6. Price and payment

   6.1. GBE shall raise invoices for Fees in accordance the Invoicing Arrangements and the Supplier shall pay the Fees in accordance with the Payment Terms.

   6.2. GBE shall be entitled at any time to set off against any amounts owing to the Supplier under this Agreement any sums which have or may become due from the Supplier to GBE on any account whatsoever and whether or not any demand has been made for the payment of any such sums.

   6.3. If any sum due and payable to GBE under this Agreement is not paid to GBE in accordance with the Payment Terms then, in addition to any of GBE’s other rights or remedies, GBE shall be entitled:

      6.3.1. to charge interest at the rate of 4% per annum above the base rate of the Bank of England from time to time in force from the date such amount becomes due until the date of actual payment.

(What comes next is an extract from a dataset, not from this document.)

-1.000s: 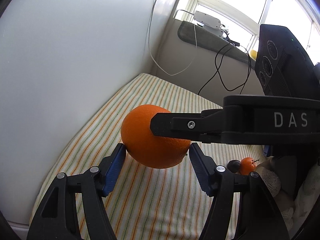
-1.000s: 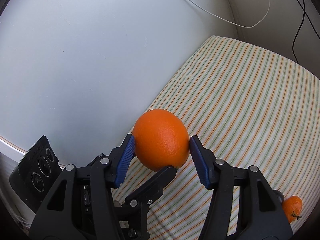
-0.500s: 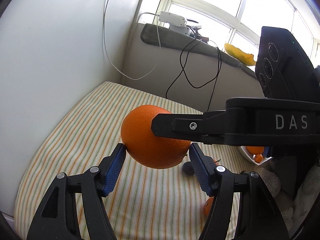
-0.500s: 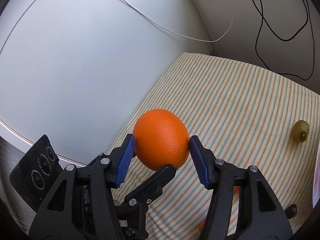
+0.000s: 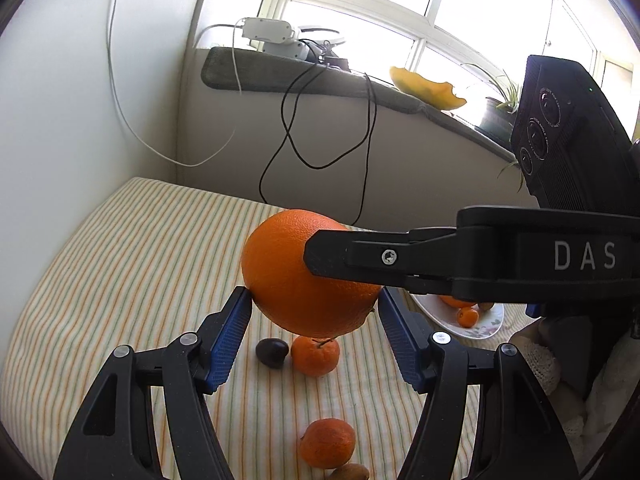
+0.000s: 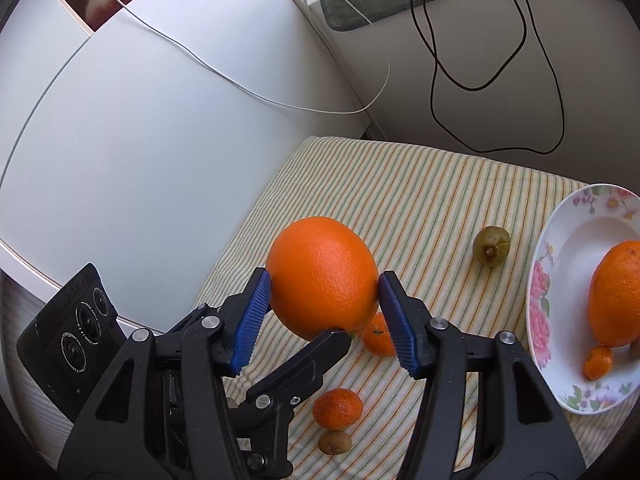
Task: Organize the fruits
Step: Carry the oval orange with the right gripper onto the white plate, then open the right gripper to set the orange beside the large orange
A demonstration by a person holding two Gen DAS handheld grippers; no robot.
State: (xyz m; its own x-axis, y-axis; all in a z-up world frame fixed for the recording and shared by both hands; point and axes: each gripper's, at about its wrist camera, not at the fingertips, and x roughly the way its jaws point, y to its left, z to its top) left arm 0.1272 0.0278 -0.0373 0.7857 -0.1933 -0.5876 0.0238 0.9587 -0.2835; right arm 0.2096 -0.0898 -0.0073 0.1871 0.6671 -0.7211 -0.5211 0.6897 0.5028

The Supplier shall also pay all legal and other costs incurred by GBE in recovering any amounts owing from the Supplier to GBE and such costs shall be due and payable to GBE immediately; and

      6.3.2. to suspend performance of its obligations under the Agreement until full payment has been made of all monies.

7. Warranties

   7.1. The Supplier represents and warrants to GBE that:

      7.1.1. it has full capacity and authority to enter into this Agreement;

      7.1.2. its obligations under this Agreement shall be performed with all diligence, skill and care, and in accordance with best industry practice and this Agreement (in the event that there is any conflict between these standards, the higher standard shall prevail);

      7.1.3. it shall, and shall ensure that its staff shall, perform this Agreement without causing any damage to GBE’s or JLP’s business, public image, reputation and goodwill; and

      7.1.4. it shall not conduct itself, and shall ensure that its staff shall not conduct themselves, in such a manner which is and/or which it knows or has reason to believe is defamatory, derogatory or disparaging of GBE or JLP or which may otherwise adversely affect GBE’s or JLP’s reputation.

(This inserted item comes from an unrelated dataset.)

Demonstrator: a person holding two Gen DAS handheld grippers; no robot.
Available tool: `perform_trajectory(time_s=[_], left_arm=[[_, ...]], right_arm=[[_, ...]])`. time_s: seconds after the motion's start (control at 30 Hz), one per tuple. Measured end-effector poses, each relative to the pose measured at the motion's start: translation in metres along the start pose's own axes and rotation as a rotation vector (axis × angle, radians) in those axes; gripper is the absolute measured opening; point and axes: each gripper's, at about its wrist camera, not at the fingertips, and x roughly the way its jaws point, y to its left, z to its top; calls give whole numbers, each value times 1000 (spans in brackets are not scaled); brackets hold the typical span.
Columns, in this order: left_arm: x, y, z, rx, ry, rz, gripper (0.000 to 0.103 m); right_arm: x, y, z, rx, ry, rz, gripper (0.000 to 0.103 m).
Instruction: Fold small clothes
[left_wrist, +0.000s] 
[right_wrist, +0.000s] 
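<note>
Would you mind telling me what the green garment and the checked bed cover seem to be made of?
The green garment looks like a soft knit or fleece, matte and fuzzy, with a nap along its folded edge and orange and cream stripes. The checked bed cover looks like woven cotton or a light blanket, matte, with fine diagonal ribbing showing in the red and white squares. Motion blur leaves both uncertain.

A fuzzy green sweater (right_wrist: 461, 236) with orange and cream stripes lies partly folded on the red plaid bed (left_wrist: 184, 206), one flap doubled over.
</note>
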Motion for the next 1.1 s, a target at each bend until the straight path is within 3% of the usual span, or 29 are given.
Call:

8. indemnity and insurance

   8.1. The Supplier shall indemnify, and keep indemnified, GBE against all losses, expenses (including for clarity any compensation, gift or other benefit paid to a customer pursuant to clause 3.2.5), awards, costs, damages, fines, loss of profit, loss of reputation, judgments or penalties together with all reasonable legal or professional costs and expenses suffered or incurred by GBE (including any liability that GBE has to JLP) arising out of or in connection with:

      8.1.1. any claim or threatened action made against GBE or JLP by a third party arising out of, or in connection with, the supply of the Goods, to the extent that such claim arises out of the breach, negligent act or omission or failure or delay in performance of this Agreement by the Supplier, its personnel or permitted subcontractors;

      8.1.2. the Goods, including any defect in the Goods or their materials, construction, workmanship or design (including in relation to any claim by a third party for death or personal injury in connection with any defect in the Goods);

      8.1.3. any act or omission (whether negligent or otherwise) of the Supplier or the Supplier’s personnel in the performance or failure to perform the Services;

      8.1.4. any failure by the Supplier to comply with its obligations under clause 2.1.5 and clause; and

      8.1.5. any infringement or alleged infringement of the rights of any third party claimed under or in connection with any Intellectual Property Rights arising from the sale of any Goods provided by the Supplier and shall, at GBE's request, defend or assist in defending, at the Supplier's expense, any action against GBE or any person to whom the Goods have been supplied.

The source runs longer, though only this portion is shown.